Abstract

Recently, graph convolutional network (GCN) has achieved promising results in hyperspectral image (HSI) classification. However, GCN is a transductive learning method, which is difficult to aggregate the new node. Besides, the existing GCN-based methods divide graph construction and graph classification into two stages ignoring the influence of constructed graph error on classification results. Moreover, the available GCN-based methods fail to understand the global and contextual information of the graph. In this article, we propose a novel multiscale graph sample and aggregate network with a context-aware learning method for HSI classification.
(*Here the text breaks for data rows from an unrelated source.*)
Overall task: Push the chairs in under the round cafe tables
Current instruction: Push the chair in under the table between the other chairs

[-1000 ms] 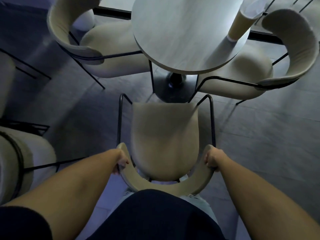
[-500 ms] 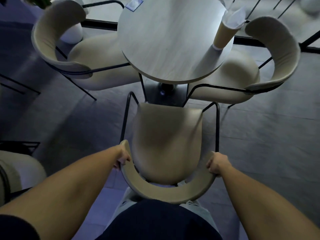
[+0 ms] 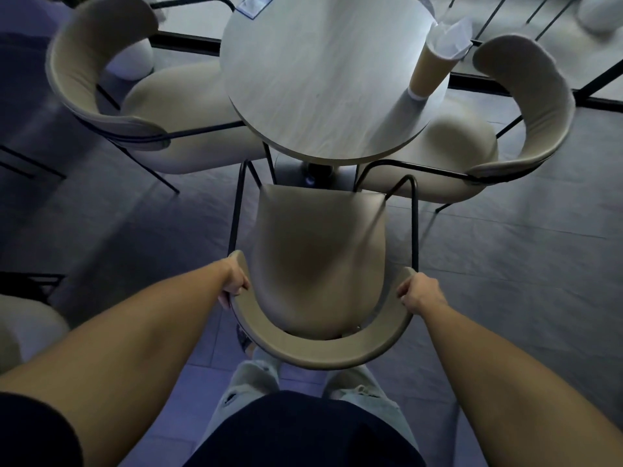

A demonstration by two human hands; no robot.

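Note:
A beige chair (image 3: 317,251) with a curved backrest and thin black legs stands right in front of me. My left hand (image 3: 234,281) grips the left end of its backrest. My right hand (image 3: 421,293) grips the right end. The front edge of the seat lies just short of the round grey table (image 3: 323,72), near the table's pedestal base (image 3: 313,173). Two matching chairs stand at the table, one on the left (image 3: 101,75) and one on the right (image 3: 526,106), with their seats partly under the top.
A tall beige cup (image 3: 431,69) with white paper in it stands on the right part of the tabletop. A small clear square (image 3: 253,6) lies at the table's far edge. Another beige seat (image 3: 23,328) shows at the lower left. Grey tiled floor surrounds the chairs.
The chair has slid forward toward the table with both hands still on its backrest. The seat's front edge is now closer to the table's rim and base.

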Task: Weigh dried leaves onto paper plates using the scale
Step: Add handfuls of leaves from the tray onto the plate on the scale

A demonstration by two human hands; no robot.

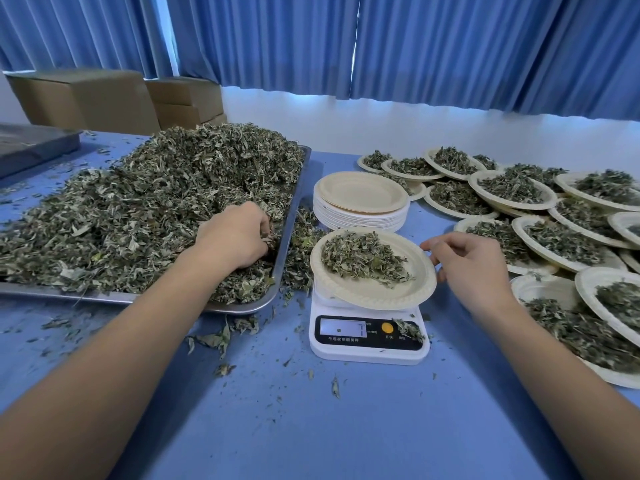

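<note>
Head view, bench (311, 427) covered in blue. Scale (369, 344) sits at centre, just in front of the person; its display (343, 328) is lit but the digits are too blurred to read. One paper plate (374, 294) rests on the scale's platform, wider than the platform, and carries a portion (363, 258) of leaves heaped toward its left and far side. A few scraps (410, 330) lie on the scale's front panel, right of the orange button (387, 328).

Left hand (235, 237) — knuckles up, fingers curled down into the dried leaves (138, 202) at the right end of the metal tray (287, 244); grip closed round a clump, fingertips hidden in the heap. The heap fills the tray and spills over its right rim onto the bench, up against the scale.

Right hand (467, 261) — at the plate's right rim, grip narrow, forefinger above the rim and thumb at its edge, holding it lightly; other fingers loosely curled.

Stack of empty plates (360, 216) stands just behind the scale. Filled plates (512, 205) crowd the right side of the bench, many overlapping. Leaf crumbs (214, 339) are scattered over the bench in front of the tray. Cardboard boxes (86, 98) far left, blue curtains (450, 46) behind
</note>
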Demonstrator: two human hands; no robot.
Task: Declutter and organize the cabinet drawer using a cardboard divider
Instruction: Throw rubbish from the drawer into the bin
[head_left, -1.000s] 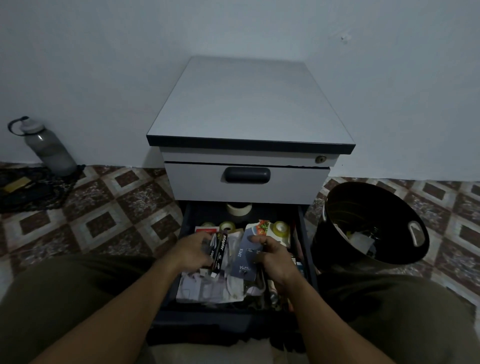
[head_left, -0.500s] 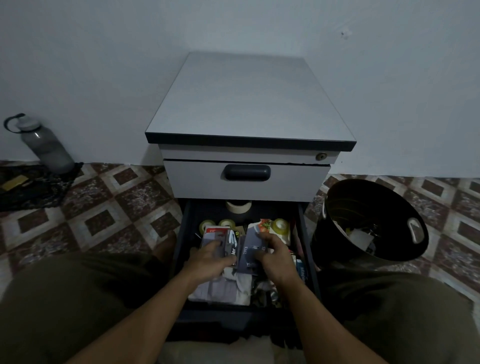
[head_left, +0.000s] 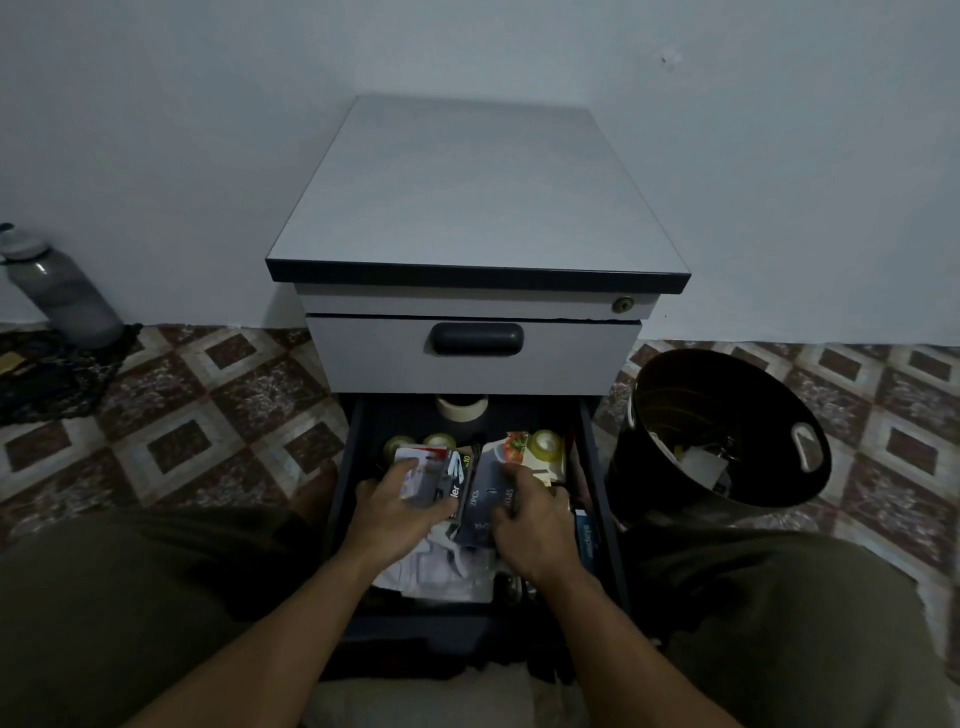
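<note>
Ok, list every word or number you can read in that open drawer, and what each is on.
"ler", "10": white pack gripped by the left hand.
"2PCS": grey pack gripped by the right hand; its other print is blurred.
Blue box beside it: print too blurred to read.

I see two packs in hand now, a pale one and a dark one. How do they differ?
The pale pack in the left hand is white and red with a black strip; the dark pack in the right hand is slate blue throughout. The dark pack reads 2PCS; the pale pack's strip shows "ler". Both are flat and held side by side over the open drawer.
</note>
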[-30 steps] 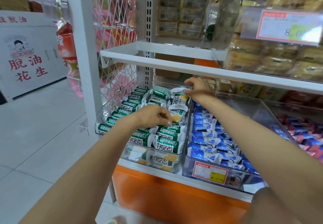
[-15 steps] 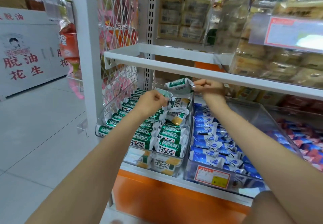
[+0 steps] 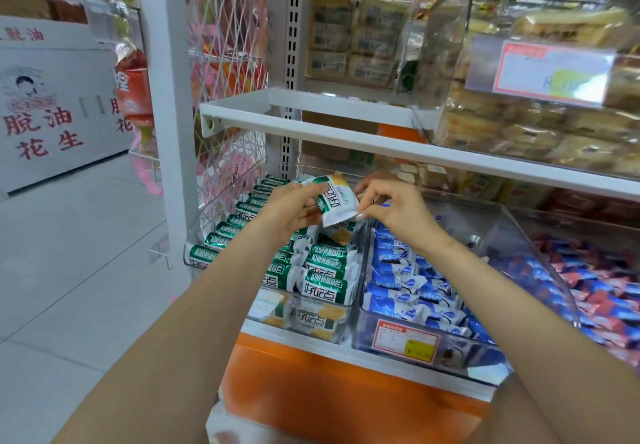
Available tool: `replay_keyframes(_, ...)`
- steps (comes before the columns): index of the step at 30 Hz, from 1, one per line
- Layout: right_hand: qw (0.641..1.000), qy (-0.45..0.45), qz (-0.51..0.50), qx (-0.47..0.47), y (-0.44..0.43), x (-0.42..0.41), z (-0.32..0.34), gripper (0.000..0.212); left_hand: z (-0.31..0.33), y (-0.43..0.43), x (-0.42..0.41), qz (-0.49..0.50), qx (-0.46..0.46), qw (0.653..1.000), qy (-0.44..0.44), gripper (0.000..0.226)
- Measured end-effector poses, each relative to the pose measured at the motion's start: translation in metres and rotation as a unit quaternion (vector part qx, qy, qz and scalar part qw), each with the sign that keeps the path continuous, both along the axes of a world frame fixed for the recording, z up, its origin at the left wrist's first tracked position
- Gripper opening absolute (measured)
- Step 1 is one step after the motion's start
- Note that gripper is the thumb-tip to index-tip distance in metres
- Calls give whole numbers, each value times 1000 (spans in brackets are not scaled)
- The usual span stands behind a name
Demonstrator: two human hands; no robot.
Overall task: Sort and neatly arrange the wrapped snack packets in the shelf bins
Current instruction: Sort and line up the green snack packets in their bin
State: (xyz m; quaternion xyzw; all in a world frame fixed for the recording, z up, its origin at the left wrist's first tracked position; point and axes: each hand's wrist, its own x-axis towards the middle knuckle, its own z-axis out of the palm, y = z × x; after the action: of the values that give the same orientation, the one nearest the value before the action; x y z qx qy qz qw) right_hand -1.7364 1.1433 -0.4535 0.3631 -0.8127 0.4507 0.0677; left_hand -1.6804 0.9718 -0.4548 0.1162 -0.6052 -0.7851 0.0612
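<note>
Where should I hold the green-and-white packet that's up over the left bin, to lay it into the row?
Probably across its flat middle, from the top long edge: thumb on the printed face, fingers behind. The green-and-white packet is a flat pillow pack, tilted above the left bin; the right hand pinches just a crimped corner, the left hand its other end.

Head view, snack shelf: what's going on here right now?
A person holds one green-and-white snack packet in both hands, lifted above the left bin, where matching green packets lie in rows. The left hand grips its left side; the right hand pinches its lower right corner. The next bin to the right holds blue packets. The lifted packet is not yet placed in any row.
</note>
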Motion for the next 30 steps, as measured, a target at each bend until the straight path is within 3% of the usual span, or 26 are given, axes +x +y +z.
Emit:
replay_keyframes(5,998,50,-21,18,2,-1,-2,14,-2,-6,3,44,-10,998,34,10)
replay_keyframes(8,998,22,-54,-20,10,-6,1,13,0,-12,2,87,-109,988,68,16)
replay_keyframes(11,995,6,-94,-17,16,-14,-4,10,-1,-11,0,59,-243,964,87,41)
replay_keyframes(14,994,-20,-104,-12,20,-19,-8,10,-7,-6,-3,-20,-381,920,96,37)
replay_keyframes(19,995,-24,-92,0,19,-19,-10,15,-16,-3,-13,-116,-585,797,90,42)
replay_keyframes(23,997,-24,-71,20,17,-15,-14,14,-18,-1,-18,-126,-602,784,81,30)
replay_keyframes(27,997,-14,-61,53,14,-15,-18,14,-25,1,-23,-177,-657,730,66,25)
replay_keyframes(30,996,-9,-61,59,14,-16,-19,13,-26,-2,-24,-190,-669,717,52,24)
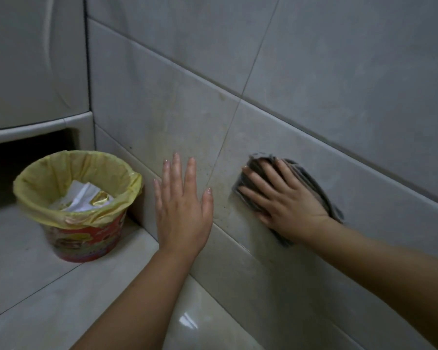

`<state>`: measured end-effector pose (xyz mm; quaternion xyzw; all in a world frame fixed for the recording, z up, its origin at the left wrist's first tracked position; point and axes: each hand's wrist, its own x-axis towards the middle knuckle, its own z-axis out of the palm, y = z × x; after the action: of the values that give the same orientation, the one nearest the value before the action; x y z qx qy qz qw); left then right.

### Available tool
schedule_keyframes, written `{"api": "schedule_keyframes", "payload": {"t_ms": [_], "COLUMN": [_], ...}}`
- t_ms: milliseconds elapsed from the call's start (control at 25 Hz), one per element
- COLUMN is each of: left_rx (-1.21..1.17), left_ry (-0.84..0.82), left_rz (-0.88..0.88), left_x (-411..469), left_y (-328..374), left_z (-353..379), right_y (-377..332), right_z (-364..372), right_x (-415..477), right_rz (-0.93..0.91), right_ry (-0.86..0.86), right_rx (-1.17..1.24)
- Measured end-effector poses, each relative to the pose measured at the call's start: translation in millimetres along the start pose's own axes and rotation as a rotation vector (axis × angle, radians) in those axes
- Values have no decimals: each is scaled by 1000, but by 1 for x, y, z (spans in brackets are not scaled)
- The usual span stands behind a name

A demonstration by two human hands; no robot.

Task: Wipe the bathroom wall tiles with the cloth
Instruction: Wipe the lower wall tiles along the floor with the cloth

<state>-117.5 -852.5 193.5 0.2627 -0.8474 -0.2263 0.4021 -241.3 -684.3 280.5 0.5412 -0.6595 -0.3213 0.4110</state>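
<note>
Pale grey wall tiles [314, 72] fill most of the view, with brownish specks low down around the vertical grout line. A dark grey cloth [311, 183] lies flat against a low tile, pressed there by my right hand [283, 200], fingers spread over it. My left hand [182, 205] rests flat on the tile to the left of the grout line, fingers apart, holding nothing. Part of the cloth is hidden under my right palm.
A small red bin [86, 238] lined with a yellow bag [43, 183] and holding paper scraps stands on the tiled floor [36, 286] at the left, close to the wall. Behind it is a dark recess [15, 160] under a white fixture [31, 59].
</note>
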Motion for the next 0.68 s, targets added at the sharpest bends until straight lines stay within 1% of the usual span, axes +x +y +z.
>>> {"api": "schedule_keyframes", "payload": {"t_ms": [40,120,200,240,320,440,480,520,560,600,680], "left_rx": [14,39,49,47,45,46,52,55,54,53,57], "left_ry": [0,-6,-18,-18,-10,-16,-15,-10,-8,-7,-10], "left_rz": [4,8,-9,-13,-7,-11,-15,-15,-12,-9,-9], "left_x": [0,1,3,5,6,5,5,5,6,7,7], "left_y": [-7,-20,-27,-29,-32,-43,-47,-52,-54,-55,-57], "left_z": [-4,-9,-11,-12,-11,-11,-12,-13,-14,-15,-15], "right_y": [10,36,51,46,17,-32,-35,-29,-16,-1,28], "right_z": [-6,-19,-20,-17,-6,13,13,9,2,-5,-14], "right_x": [1,19,50,66,87,71,63,61,66,77,112], "right_rz": [18,129,258,297,263,73,26,-4,-1,45,197], "right_ry": [41,94,53,39,-2,-127,-130,-93,-51,-29,-37], "right_rx": [0,-44,-110,-133,-146,-77,-47,-19,-10,-16,-95]}}
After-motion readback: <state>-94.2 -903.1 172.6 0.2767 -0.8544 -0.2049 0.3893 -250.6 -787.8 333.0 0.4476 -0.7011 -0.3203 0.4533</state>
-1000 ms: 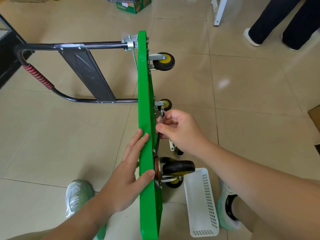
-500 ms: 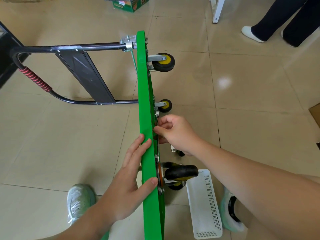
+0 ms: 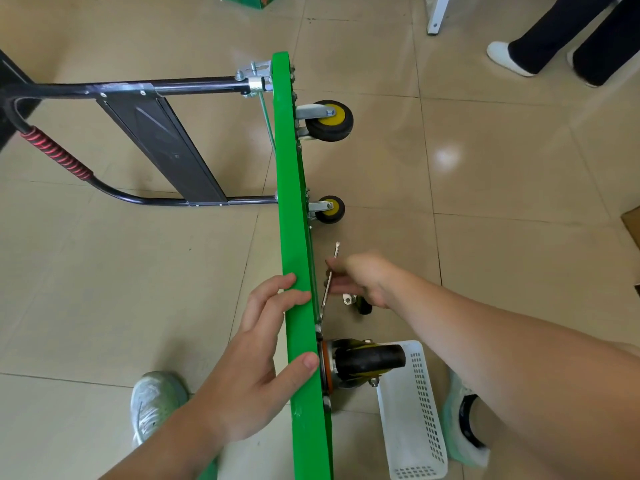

The proposed network adopts a multiscale graph sample and aggregate network (graphSAGE) to learn the multiscale features from the local regions graph, which improves the diversity of network input information and effectively solves the impact of original input graph errors on classification. By employing a context-aware mechanism to characterize the importance among spatially neighboring regions, deep contextual and global information of the graph can be learned automatically by focusing on important spatial targets. Meanwhile, the graph structure is reconstructed automatically based on the classified objects as network training, which is able to effectively reduce the influence of the initial graph error on the classification result. Extensive experiments are conducted on three real HSI datasets, which are demonstrated to outperform the compared state-of-the-art methods.

Highlights

  • H YPERSPECTRAL images (HSIs) contain abundant spectral information and spatial information of ground objects simultaneously, which make it possible to distinguish the targets with different materials [1], [2]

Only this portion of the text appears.